Burmese pythons were first reported as established in Everglades National Park in 2000, according to research reported by the University of Florida.
Native to Asia, the Burmese python is considered one of the largest snakes in the world. FWC's website says it was likely introduced into the Everglades by accident or intentional releases by pet owners. While not venomous, "the giant constrictors have thrived, assuming a top position on the food web."
But it wasn't until March 2012 that the U.S. Fish and Wildlife Service listed them as an injurious species, prohibiting importation and shipment. Between 1996 and 2006, the Fish and Wildlife Service estimates 99,000 Burmese python were imported to the U.S.
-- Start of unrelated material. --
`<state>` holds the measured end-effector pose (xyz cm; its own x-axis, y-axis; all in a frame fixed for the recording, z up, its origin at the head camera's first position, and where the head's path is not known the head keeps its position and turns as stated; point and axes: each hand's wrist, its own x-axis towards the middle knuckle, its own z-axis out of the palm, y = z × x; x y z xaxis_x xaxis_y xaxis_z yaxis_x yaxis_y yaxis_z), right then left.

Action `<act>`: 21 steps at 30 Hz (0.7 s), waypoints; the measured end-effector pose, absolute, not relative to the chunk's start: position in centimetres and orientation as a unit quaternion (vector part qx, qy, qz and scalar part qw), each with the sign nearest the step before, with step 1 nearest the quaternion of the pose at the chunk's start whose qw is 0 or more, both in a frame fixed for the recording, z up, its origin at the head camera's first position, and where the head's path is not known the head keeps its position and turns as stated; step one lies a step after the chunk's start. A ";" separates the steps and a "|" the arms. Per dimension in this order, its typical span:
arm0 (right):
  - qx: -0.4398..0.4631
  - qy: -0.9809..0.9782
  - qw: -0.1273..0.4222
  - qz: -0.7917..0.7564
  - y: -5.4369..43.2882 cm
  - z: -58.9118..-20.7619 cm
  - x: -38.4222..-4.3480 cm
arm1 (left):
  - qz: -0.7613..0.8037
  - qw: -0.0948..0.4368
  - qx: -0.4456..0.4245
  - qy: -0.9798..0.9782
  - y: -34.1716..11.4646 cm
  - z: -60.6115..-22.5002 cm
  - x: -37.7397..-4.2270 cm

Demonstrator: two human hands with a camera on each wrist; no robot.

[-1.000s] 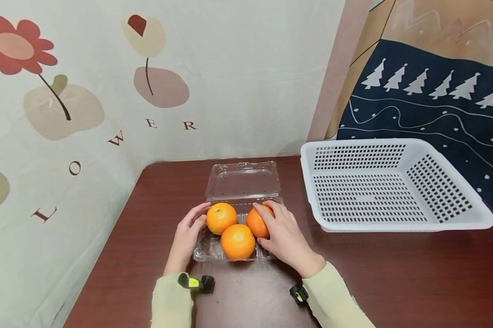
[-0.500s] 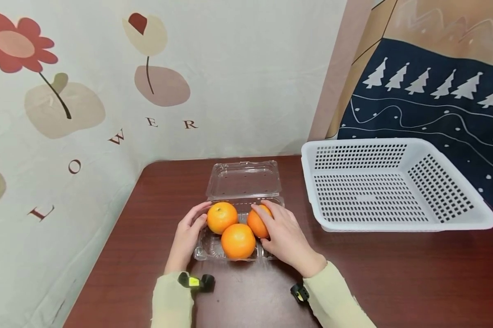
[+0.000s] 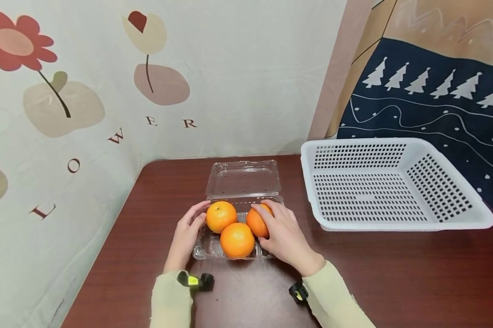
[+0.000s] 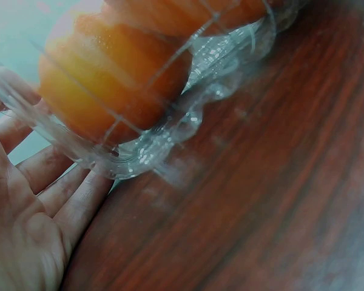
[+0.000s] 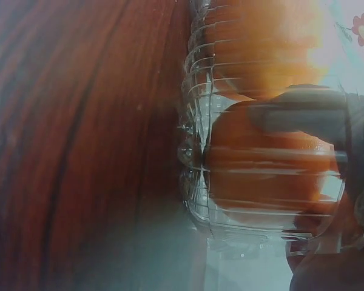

Today, there is no good estimate of how many pythons live wild in South Florida, but estimates are in the tens of thousands.
Kimmel said he believes hunters are making a dent in the population because he’s seeing more small mammals during his hunts.
VIDEO: Watch epic battle between python and alligator caught by Post reporter.
"I have personally seen an increase in raccoons, march rabbits, squirrels, and all the hunters and airboat captains are saying the exact same thing," Kimmel said.
A 2011 study that looked at small mammal populations in Everglades National Park found declines of between 87 and 99 percent for raccoons, opossums, white-tailed deer and bobcats. The study, which included scientists from the U.S. Geological Survey, said no rabbits or foxes were seen in park surveys between 2003 and 2011.